## [Your instructions]
Extract the listing in its entirety, keeping each line identical to the original.

## [Data shown]
◇ ◇ ◇ ◇ ◇ ◇ ◇
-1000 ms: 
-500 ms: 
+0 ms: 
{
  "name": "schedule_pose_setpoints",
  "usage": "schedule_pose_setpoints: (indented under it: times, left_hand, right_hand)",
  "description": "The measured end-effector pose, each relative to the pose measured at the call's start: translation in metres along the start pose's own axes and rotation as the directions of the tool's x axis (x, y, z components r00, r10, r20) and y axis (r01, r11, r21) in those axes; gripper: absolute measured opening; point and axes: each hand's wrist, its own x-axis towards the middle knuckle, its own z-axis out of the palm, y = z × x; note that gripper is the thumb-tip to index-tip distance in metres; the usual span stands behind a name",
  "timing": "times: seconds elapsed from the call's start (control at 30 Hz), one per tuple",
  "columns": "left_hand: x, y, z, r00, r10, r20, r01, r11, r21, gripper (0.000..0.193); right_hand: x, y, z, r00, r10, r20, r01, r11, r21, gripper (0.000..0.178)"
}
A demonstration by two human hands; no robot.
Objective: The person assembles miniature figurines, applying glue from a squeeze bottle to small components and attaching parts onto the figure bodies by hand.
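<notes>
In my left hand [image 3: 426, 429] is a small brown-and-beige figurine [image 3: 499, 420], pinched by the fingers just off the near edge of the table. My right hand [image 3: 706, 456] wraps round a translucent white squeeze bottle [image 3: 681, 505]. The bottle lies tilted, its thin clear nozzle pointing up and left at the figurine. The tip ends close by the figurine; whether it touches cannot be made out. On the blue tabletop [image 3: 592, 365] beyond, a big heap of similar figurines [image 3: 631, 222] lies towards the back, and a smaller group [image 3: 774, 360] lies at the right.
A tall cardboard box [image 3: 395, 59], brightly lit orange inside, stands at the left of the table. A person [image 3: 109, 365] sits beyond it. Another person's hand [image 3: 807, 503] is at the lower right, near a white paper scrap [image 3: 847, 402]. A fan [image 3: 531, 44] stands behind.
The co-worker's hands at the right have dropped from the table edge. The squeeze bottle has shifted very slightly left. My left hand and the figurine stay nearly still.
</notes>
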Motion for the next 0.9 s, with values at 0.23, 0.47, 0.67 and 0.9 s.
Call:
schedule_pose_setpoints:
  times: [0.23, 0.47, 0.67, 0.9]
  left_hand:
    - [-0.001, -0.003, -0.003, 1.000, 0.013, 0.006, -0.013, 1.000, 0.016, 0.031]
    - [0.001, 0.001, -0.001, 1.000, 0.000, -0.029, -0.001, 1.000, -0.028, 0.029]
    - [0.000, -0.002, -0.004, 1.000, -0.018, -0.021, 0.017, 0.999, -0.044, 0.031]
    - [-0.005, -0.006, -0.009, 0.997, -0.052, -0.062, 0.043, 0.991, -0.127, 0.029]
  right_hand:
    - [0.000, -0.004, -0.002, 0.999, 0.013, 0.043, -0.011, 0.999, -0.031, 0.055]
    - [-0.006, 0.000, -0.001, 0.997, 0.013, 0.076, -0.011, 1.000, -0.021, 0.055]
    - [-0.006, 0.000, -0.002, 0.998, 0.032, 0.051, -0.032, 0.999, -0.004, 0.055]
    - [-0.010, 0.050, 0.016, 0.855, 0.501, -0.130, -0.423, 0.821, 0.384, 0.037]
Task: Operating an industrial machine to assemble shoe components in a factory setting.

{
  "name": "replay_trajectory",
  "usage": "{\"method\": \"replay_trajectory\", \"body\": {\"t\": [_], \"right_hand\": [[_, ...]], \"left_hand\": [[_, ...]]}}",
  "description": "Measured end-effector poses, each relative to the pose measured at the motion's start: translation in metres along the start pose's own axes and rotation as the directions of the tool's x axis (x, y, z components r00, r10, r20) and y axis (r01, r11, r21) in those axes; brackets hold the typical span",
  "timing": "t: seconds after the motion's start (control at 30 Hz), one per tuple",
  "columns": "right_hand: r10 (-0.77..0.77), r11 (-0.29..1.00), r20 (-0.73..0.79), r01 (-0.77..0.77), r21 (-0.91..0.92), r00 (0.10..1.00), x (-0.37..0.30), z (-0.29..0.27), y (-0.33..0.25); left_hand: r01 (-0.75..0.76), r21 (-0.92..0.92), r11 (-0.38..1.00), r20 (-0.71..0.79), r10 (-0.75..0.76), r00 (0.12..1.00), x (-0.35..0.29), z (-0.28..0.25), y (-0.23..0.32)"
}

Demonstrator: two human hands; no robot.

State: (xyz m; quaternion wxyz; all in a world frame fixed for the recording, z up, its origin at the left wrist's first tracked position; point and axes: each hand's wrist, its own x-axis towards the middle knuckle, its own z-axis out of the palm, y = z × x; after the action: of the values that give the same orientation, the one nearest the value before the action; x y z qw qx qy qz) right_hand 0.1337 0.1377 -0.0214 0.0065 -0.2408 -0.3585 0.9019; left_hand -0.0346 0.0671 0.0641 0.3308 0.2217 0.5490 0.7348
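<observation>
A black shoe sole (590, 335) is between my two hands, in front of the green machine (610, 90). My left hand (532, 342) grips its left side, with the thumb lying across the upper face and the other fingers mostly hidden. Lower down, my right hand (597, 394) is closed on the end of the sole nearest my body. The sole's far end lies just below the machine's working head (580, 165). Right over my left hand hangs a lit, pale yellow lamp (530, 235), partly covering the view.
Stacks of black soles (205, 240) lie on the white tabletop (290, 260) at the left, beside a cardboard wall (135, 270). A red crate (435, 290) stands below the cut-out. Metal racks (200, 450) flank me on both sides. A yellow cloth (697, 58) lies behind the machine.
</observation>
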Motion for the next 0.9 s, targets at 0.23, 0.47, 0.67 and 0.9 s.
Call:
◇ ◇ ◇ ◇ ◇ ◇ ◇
## [Answer space]
-1000 ms: 
-500 ms: 
+0 ms: 
{
  "name": "schedule_pose_setpoints",
  "usage": "schedule_pose_setpoints: (indented under it: times, left_hand, right_hand)",
  "description": "The measured end-effector pose, each relative to the pose measured at the call's start: translation in metres along the start pose's own axes and rotation as the directions of the tool's x axis (x, y, z components r00, r10, r20) and y axis (r01, r11, r21) in those axes; gripper: absolute measured opening; point and axes: each hand's wrist, its own x-axis towards the middle knuckle, its own z-axis out of the palm, y = z × x; note that gripper is the thumb-tip to index-tip distance in metres; the usual span stands behind a name",
  "timing": "times: seconds elapsed from the call's start (control at 30 Hz), one per tuple",
  "columns": "left_hand: x, y, z, r00, r10, r20, r01, r11, r21, gripper (0.000..0.193); right_hand: x, y, z, r00, r10, r20, r01, r11, r21, gripper (0.000..0.178)"
}
A demonstration by two human hands; no robot.
Objective: The person assembles miniature figurines, applying glue from a squeeze bottle to small components and attaching parts onto the figure bodies by hand.
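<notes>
In my left hand [image 3: 426, 429] is a small brown-and-beige figurine [image 3: 499, 420], pinched by the fingers just off the near edge of the table. My right hand [image 3: 706, 456] wraps round a translucent white squeeze bottle [image 3: 681, 505]. The bottle lies tilted, its thin clear nozzle pointing up and left at the figurine. The tip ends close by the figurine; whether it touches cannot be made out. On the blue tabletop [image 3: 592, 365] beyond, a big heap of similar figurines [image 3: 631, 222] lies towards the back, and a smaller group [image 3: 774, 360] lies at the right.
A tall cardboard box [image 3: 395, 59], brightly lit orange inside, stands at the left of the table. A person [image 3: 109, 365] sits beyond it. Another person's hand [image 3: 807, 503] is at the lower right, near a white paper scrap [image 3: 847, 402]. A fan [image 3: 531, 44] stands behind.
The co-worker's hands at the right have dropped from the table edge. The squeeze bottle has shifted very slightly left. My left hand and the figurine stay nearly still.
</notes>
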Motion for the next 0.9 s, with values at 0.23, 0.47, 0.67 and 0.9 s.
Call:
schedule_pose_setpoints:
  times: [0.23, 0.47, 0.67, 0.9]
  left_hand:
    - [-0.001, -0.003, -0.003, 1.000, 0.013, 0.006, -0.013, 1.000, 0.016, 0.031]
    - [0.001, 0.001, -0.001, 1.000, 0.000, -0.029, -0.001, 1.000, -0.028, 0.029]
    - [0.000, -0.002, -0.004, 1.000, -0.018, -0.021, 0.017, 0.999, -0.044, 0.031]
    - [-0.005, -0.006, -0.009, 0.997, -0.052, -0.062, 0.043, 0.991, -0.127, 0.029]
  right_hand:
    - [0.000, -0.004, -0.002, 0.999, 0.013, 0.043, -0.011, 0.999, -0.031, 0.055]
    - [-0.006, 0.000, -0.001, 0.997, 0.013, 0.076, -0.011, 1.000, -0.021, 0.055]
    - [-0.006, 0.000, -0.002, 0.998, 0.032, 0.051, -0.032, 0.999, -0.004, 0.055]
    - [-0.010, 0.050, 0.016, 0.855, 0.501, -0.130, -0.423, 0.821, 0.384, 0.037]
Task: Operating an industrial machine to assemble shoe components in a factory setting.

{
  "name": "replay_trajectory",
  "usage": "{\"method\": \"replay_trajectory\", \"body\": {\"t\": [_], \"right_hand\": [[_, ...]], \"left_hand\": [[_, ...]]}}",
  "description": "Measured end-effector poses, each relative to the pose measured at the motion's start: translation in metres along the start pose's own axes and rotation as the directions of the tool's x axis (x, y, z components r00, r10, r20) and y axis (r01, r11, r21) in those axes; brackets hold the typical span",
  "timing": "t: seconds after the motion's start (control at 30 Hz), one per tuple",
  "columns": "right_hand: r10 (-0.77..0.77), r11 (-0.29..1.00), r20 (-0.73..0.79), r01 (-0.77..0.77), r21 (-0.91..0.92), r00 (0.10..1.00), x (-0.37..0.30), z (-0.29..0.27), y (-0.33..0.25); left_hand: r01 (-0.75..0.76), r21 (-0.92..0.92), r11 (-0.38..1.00), r20 (-0.71..0.79), r10 (-0.75..0.76), r00 (0.12..1.00), x (-0.35..0.29), z (-0.28..0.25), y (-0.23..0.32)"
}

Demonstrator: two human hands; no robot.

State: (xyz m; quaternion wxyz; all in a world frame fixed for the recording, z up, its origin at the left wrist's first tracked position; point and axes: each hand's wrist, its own x-axis towards the middle knuckle, its own z-axis out of the palm, y = z × x; after the action: of the values that give the same orientation, the one nearest the value before the action; x y z qw qx qy qz) right_hand 0.1337 0.1377 -0.0214 0.0065 -0.2408 -0.3585 0.9019; left_hand -0.0346 0.0671 0.0641 0.3308 0.2217 0.5490 0.7348
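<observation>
A black shoe sole (590, 335) is between my two hands, in front of the green machine (610, 90). My left hand (532, 342) grips its left side, with the thumb lying across the upper face and the other fingers mostly hidden. Lower down, my right hand (597, 394) is closed on the end of the sole nearest my body. The sole's far end lies just below the machine's working head (580, 165). Right over my left hand hangs a lit, pale yellow lamp (530, 235), partly covering the view.
Stacks of black soles (205, 240) lie on the white tabletop (290, 260) at the left, beside a cardboard wall (135, 270). A red crate (435, 290) stands below the cut-out. Metal racks (200, 450) flank me on both sides. A yellow cloth (697, 58) lies behind the machine.
</observation>
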Motion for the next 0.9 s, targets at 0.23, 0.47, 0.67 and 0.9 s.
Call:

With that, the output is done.